Defunct British Free to air Crime channel owned by Sony Pictures Television

Sony Crime Channel was a British channel, focusing on crime television programmes and documentaries. It was launched on 6 February 2018 and was owned by Sony Pictures Television. It aired crime programming targeted at a female audience.

==History==
Sony Crime Channel launched in February 2018, replacing the original Sony Channel, and True Crime on Freeview and Freesat. At time of launch, it broadcast a range of crime dramas, including the free-to-air premiere of Orange Is the New Black as well as reruns of CSI: Crime Scene Investigation and Hustle.

In June 2019, ultimately due to low ratings, Sony announced that the channel would be downgraded, reducing its output to reality crime programming, akin to its now defunct sister channels True Crime and TruTV. Prior to these changes, a month earlier, the channel was withdrawn from Freesat and was moved to the G-MAN multiplex on Freeview, reducing availability to Manchester only and moved to channel 60. Additionally, its broadcast hours were cut down to 4:00 - 6:00 and its +1 service was replaced by Movies4Men +1. These Freeview changes occurred as a result of True Entertainment and True Movies moving to the local multiplex.

In September 2019, as part of a revamp of Sony's entertainment portfolio in the UK, Sony Crime Channel was the only channel without any sign of change. The channel swapped places with True Entertainment on Sky prior to Sony Channel's re-launch in the UK. The channel was replaced by Sony Channel +1 on Freeview, and at the end of the following month, Sony Crime Channel +1 closed on Sky.
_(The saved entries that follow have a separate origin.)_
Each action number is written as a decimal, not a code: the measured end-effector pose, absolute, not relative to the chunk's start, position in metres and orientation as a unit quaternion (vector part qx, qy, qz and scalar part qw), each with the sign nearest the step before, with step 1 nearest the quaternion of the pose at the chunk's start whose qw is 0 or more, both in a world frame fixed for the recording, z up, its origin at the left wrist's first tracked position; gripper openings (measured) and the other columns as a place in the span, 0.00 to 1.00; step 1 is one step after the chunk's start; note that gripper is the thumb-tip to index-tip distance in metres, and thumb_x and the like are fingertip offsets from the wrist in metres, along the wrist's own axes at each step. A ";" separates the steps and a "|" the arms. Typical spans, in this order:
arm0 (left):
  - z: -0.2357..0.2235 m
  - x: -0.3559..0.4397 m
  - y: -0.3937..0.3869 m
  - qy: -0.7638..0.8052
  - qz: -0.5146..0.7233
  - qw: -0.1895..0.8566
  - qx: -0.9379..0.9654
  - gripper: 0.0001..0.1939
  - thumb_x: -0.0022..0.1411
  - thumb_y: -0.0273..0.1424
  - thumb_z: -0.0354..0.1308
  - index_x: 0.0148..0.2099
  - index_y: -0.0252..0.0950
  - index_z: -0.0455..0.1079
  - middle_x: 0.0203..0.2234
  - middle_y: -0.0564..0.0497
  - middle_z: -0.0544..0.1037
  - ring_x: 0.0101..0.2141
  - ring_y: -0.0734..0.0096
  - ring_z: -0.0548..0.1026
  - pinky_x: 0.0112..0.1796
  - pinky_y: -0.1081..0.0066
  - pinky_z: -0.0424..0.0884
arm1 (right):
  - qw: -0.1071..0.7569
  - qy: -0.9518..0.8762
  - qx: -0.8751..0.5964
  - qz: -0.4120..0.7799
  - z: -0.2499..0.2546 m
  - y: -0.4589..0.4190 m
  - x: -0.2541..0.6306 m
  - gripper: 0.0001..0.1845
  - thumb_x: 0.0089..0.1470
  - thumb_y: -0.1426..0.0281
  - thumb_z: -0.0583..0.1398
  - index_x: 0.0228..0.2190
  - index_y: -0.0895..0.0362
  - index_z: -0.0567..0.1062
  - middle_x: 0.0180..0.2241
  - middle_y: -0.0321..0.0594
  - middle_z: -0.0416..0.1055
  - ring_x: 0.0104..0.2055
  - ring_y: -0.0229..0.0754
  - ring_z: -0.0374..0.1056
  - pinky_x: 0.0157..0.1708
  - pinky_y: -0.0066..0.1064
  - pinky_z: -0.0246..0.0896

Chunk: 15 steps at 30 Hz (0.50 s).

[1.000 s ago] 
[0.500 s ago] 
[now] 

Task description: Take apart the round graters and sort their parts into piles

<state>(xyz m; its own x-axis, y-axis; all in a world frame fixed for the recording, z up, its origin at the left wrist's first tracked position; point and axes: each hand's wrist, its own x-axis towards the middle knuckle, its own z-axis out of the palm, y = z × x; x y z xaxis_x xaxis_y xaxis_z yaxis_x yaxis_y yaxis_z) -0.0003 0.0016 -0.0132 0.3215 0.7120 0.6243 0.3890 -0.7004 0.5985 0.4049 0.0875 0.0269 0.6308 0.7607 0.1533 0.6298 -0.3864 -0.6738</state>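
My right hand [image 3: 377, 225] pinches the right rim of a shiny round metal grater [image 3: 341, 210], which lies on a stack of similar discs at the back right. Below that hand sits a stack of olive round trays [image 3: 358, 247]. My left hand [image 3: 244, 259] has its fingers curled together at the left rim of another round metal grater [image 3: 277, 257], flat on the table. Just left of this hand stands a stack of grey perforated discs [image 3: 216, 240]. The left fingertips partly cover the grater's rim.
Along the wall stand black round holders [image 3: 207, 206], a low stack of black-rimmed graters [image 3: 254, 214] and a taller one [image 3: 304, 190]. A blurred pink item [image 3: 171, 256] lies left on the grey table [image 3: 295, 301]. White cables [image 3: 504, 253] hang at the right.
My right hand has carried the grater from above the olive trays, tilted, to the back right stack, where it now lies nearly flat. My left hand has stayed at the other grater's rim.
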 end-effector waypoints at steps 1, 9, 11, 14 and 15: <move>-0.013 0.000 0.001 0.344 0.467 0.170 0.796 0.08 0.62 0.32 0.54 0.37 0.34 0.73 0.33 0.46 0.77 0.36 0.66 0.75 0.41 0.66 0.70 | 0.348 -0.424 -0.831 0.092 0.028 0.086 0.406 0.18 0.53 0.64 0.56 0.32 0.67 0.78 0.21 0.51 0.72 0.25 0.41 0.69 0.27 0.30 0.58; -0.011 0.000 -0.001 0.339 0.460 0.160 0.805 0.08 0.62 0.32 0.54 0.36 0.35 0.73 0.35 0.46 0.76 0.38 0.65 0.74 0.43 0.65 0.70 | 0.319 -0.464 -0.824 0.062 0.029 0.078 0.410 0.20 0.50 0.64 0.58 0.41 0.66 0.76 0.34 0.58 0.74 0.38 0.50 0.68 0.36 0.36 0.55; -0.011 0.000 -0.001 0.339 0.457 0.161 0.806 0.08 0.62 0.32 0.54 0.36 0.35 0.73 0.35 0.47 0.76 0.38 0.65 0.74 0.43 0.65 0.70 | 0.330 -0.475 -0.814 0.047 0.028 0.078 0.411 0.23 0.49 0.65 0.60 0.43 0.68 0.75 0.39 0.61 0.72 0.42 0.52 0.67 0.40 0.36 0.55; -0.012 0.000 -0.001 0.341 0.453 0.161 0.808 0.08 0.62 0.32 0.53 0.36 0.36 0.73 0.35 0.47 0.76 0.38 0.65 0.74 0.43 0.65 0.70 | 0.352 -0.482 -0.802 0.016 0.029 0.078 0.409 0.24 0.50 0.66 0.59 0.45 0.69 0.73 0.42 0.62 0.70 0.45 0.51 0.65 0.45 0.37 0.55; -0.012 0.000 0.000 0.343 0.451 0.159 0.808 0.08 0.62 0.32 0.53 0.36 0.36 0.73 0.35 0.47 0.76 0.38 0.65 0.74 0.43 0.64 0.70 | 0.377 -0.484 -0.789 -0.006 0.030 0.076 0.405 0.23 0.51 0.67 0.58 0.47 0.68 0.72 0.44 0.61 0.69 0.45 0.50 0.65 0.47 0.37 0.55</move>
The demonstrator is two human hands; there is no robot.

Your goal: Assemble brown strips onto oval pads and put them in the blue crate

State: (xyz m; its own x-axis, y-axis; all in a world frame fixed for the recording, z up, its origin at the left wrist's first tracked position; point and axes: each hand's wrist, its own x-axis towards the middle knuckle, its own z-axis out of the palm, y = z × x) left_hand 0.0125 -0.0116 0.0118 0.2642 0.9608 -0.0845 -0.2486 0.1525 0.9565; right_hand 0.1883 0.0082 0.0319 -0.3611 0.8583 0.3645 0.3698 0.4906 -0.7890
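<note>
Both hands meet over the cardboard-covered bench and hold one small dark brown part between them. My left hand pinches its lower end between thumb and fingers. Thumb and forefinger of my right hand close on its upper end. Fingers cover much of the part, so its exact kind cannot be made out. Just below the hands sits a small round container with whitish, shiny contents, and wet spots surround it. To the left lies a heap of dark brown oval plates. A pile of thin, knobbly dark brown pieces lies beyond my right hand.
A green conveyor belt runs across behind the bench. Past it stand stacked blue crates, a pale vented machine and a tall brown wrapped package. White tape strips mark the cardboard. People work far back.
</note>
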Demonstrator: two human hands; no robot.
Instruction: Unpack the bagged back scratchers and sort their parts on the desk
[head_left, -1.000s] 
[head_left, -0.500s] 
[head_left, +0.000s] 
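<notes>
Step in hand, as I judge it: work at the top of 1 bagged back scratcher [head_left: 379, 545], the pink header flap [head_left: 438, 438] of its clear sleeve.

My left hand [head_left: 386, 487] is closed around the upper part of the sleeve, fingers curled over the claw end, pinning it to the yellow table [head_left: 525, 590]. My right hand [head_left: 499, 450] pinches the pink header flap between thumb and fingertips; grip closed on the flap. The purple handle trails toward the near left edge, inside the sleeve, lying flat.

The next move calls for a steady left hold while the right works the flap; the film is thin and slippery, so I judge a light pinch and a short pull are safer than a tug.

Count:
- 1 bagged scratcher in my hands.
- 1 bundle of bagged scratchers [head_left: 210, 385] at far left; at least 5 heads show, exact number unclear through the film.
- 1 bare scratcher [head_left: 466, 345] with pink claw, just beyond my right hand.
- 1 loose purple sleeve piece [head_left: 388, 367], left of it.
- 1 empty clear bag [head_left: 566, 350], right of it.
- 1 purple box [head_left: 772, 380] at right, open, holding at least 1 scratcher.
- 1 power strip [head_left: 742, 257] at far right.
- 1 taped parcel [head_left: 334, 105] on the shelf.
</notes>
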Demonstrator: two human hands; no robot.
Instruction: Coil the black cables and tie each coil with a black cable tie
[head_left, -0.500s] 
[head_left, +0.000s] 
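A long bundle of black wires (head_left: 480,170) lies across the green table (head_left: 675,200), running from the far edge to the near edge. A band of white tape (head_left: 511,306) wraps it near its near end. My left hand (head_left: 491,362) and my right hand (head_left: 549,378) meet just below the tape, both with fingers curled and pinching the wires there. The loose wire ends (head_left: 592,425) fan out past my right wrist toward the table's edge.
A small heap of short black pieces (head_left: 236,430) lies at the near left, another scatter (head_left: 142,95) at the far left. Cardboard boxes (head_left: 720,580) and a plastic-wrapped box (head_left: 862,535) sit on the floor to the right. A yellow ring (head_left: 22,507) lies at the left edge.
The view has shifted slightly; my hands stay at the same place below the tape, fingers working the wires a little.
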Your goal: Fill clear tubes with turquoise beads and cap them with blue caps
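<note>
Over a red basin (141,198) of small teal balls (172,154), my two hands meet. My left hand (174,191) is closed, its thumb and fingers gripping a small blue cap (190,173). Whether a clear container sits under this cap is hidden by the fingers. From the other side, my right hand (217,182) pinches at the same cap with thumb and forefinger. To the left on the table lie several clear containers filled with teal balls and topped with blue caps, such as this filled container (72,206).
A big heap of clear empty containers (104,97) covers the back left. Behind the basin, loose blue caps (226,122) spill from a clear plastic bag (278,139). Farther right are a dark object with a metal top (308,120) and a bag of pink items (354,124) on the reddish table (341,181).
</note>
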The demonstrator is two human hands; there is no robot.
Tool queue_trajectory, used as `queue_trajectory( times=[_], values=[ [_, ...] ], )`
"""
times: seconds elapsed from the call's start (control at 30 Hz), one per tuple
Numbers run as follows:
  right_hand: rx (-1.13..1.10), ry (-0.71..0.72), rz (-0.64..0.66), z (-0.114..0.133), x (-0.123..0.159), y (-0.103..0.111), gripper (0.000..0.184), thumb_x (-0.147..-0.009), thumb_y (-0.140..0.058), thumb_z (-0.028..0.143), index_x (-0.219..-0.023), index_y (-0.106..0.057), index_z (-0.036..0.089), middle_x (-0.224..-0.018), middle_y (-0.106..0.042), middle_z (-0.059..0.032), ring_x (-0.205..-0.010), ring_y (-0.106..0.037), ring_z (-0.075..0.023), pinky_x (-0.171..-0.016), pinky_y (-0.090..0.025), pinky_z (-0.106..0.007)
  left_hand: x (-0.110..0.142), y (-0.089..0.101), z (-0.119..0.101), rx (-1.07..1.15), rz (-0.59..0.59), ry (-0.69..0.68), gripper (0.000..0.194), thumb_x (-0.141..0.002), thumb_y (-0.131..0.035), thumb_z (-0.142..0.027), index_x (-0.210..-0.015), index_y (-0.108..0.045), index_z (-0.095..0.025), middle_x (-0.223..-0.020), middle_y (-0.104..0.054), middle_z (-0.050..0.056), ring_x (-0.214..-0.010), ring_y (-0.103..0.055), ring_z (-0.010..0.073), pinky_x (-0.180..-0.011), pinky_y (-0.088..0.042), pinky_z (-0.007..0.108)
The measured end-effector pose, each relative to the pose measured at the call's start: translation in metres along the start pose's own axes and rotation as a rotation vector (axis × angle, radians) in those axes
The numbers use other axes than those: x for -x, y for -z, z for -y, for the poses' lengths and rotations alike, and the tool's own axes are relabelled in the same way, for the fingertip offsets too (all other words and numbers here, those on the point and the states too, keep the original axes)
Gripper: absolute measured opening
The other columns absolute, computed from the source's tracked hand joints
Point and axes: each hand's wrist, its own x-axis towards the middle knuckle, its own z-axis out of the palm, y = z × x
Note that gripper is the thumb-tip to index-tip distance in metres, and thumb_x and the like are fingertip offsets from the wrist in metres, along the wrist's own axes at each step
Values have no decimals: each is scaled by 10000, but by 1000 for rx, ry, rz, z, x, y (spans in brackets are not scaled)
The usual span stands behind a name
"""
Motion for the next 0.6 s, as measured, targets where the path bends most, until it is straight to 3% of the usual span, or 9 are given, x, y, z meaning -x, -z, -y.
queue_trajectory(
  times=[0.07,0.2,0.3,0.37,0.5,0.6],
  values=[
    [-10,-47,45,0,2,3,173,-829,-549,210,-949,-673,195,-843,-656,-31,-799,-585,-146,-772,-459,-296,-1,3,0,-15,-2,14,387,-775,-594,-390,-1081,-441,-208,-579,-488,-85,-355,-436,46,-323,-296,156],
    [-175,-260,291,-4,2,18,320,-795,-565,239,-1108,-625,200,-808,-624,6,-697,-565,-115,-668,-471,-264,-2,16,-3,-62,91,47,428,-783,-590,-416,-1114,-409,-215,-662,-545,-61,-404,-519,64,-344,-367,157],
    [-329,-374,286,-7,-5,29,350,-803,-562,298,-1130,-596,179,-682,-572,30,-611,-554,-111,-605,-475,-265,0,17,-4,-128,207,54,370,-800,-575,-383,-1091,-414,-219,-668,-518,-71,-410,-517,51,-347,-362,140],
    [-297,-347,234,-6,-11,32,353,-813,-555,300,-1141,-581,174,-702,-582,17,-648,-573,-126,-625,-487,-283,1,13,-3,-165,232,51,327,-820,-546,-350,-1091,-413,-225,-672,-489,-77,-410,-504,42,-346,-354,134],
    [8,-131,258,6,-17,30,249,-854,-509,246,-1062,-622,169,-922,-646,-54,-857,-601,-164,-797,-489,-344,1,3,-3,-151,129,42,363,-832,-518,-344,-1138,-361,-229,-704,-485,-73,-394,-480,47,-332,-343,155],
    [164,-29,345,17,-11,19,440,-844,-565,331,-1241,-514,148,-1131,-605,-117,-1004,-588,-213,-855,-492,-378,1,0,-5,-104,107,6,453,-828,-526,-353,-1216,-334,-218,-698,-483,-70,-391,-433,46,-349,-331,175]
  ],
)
The channel abruptly closed on 9 June 2020 after the announce of its closure.

On 13 August 2020, an editor on the site TV Channel Lists noticed Sony Crime began broadcasting again with colour bars. This indicated that Sony Crime may make a return in the near-future. However, as of 10 September 2020, the channel's slot on Sky was occupied by Court TV.